- **Work order**
Using the entries that follow, write out the line containing "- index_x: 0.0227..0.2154", the line containing "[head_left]", and every line between them, exactly and nothing else.

- **Records to use**
************

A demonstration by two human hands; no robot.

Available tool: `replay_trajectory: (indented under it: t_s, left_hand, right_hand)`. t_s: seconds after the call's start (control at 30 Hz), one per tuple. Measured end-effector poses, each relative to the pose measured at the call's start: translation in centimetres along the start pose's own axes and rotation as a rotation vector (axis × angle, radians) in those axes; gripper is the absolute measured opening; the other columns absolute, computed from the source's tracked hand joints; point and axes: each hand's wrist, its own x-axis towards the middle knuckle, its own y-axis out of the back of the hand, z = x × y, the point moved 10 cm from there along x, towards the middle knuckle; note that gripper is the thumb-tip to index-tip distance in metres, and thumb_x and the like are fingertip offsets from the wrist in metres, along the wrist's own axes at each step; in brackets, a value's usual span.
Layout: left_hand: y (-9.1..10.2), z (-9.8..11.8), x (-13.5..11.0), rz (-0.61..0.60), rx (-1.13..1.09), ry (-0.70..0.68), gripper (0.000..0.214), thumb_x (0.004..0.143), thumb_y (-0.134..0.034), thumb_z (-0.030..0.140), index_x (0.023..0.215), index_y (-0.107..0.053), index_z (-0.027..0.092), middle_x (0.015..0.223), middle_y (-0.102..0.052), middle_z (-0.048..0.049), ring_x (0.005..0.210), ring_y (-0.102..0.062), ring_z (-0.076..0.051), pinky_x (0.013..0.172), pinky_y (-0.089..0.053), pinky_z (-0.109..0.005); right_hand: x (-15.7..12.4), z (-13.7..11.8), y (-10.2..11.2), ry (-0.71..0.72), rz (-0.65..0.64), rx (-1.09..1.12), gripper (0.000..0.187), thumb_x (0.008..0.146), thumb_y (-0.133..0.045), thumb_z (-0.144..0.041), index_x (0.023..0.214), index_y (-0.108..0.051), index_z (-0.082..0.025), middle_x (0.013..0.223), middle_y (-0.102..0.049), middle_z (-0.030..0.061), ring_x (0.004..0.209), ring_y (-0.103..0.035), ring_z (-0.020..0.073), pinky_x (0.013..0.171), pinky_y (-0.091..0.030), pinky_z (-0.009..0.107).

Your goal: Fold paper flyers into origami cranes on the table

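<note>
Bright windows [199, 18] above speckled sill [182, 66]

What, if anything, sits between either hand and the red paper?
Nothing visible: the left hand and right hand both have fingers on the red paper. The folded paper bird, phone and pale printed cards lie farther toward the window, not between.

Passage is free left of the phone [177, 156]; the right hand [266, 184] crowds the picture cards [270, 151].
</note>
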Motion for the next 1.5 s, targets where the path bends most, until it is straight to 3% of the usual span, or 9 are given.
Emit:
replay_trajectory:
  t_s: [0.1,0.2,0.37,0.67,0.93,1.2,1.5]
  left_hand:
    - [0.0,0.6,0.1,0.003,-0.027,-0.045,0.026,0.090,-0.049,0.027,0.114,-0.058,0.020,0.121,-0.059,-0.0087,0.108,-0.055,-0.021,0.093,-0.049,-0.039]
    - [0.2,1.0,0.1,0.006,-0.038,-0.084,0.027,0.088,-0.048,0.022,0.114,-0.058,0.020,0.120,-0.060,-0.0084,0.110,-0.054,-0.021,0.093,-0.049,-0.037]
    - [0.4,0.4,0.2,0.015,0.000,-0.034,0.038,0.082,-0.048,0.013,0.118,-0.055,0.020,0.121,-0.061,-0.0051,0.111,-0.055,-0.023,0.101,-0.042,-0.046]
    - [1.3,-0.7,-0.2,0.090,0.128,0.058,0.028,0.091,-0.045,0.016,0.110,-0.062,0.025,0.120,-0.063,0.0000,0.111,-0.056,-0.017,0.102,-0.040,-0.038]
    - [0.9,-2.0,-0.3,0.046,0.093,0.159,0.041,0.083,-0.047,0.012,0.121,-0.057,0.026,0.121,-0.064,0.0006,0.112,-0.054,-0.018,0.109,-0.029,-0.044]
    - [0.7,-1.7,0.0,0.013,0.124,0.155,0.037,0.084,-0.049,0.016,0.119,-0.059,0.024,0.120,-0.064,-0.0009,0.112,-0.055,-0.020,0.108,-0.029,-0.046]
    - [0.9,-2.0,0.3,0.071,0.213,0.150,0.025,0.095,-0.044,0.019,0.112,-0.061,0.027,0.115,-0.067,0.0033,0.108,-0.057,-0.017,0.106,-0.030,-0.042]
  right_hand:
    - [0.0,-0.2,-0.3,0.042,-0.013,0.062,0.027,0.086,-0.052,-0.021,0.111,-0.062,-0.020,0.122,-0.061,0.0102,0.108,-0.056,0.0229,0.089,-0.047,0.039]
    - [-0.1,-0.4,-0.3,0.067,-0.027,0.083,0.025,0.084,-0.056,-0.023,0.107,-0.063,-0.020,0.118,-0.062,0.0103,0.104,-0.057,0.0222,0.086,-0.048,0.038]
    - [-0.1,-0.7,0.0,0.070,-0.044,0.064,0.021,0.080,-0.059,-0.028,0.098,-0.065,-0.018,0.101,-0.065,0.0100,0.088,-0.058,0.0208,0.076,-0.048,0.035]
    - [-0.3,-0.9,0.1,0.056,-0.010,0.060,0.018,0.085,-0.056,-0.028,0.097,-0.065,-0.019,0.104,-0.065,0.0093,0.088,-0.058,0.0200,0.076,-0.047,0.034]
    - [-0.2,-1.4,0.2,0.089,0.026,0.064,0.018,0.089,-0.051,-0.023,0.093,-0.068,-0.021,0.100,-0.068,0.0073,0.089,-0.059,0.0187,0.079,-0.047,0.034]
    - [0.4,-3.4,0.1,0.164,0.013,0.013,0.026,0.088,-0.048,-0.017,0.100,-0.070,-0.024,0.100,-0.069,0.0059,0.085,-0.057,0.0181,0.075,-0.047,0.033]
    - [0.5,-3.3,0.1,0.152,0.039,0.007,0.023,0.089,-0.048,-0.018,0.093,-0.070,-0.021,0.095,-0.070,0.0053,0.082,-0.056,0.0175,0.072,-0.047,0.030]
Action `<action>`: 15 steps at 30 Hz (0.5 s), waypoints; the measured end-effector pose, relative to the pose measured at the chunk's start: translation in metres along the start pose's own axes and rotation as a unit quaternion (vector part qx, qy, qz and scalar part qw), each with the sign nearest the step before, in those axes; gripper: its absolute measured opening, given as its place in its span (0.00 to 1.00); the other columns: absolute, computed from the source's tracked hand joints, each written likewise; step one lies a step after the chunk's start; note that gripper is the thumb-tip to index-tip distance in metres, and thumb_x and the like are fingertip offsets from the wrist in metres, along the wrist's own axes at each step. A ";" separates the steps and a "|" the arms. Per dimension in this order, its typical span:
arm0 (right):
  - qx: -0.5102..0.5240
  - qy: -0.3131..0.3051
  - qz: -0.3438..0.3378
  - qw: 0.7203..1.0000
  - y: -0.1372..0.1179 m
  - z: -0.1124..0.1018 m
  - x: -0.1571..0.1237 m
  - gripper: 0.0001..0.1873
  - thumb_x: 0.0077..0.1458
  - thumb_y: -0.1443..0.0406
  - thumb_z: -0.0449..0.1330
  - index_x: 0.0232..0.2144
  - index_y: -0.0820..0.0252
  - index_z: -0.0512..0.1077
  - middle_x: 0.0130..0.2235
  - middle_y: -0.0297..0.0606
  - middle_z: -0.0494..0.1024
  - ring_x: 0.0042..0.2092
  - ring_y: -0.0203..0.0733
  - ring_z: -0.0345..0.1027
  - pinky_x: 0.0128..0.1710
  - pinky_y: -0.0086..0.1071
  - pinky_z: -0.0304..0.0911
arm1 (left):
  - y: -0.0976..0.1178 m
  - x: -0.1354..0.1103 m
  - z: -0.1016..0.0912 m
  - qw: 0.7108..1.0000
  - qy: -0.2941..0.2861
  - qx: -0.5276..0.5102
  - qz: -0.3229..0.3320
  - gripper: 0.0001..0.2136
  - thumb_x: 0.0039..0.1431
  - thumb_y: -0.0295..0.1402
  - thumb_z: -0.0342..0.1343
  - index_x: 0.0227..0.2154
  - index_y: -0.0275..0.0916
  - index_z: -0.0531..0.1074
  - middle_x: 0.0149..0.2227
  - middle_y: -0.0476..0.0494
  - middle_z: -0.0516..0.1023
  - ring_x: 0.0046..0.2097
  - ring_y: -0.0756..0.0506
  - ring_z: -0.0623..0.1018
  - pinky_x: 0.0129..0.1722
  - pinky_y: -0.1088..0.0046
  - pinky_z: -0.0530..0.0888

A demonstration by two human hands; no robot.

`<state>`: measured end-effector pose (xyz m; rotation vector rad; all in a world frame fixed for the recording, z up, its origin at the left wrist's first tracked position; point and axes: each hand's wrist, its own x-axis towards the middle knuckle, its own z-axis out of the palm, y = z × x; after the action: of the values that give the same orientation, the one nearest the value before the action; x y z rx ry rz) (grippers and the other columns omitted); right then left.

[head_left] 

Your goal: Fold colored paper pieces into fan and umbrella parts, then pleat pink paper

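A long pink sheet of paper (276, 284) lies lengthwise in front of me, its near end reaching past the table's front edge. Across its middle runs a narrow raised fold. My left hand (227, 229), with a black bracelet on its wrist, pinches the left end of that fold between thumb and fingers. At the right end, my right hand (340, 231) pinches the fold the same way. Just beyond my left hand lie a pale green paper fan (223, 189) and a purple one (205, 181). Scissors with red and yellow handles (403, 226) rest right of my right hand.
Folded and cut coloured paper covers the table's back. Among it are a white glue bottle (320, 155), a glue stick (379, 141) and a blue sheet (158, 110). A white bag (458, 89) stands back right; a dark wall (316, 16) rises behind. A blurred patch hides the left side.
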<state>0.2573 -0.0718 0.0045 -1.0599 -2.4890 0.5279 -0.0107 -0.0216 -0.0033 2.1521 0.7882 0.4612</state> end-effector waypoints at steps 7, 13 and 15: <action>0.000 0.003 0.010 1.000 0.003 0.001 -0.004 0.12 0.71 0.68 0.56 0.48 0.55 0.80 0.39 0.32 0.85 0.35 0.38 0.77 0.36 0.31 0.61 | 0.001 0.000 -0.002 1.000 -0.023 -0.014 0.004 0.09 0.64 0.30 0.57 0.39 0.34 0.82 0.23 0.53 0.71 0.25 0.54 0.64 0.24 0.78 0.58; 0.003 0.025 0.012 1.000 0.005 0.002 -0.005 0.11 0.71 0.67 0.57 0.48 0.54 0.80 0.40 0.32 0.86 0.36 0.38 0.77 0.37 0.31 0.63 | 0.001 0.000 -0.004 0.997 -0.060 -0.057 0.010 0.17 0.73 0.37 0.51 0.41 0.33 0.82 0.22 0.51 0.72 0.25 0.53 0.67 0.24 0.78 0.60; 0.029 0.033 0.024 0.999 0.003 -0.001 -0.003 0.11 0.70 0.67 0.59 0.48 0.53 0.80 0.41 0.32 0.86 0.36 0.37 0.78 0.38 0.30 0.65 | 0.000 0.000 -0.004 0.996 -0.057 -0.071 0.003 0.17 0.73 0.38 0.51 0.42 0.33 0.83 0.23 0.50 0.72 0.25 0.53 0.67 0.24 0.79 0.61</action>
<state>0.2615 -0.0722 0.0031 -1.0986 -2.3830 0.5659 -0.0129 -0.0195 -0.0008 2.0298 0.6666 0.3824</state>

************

- **Task solution**
  - index_x: 0.0227..0.2154
  - index_y: -0.0275..0.0916
  - index_z: -0.0531..0.1074
  - middle_x: 0.0149..0.2227
  - middle_y: -0.0476..0.0494
  - middle_z: -0.0516..0.1023
  - ring_x: 0.0046..0.2097
  - ring_y: -0.0756..0.0506
  - ring_z: -0.0623..0.1018
  - pinky_x: 0.0129..0.1722
  - pinky_y: -0.1088..0.0046
  - pinky_z: -0.0530..0.0888

A demonstration by two human hands; no robot.

`<state>`: measured end-effector pose (xyz m; rotation vector rad; all in a world frame fixed for the recording, z up, its origin at the left wrist's first tracked position; point and axes: each hand's wrist, its own x-axis towards the middle knuckle, its own z-axis out of the palm, y = z × x; after the action: of the values that give the same orientation, the one nearest the value before the action; x y z rx ry rz) (grippers and the other columns omitted); right then left.

[head_left] 

The response above is complete.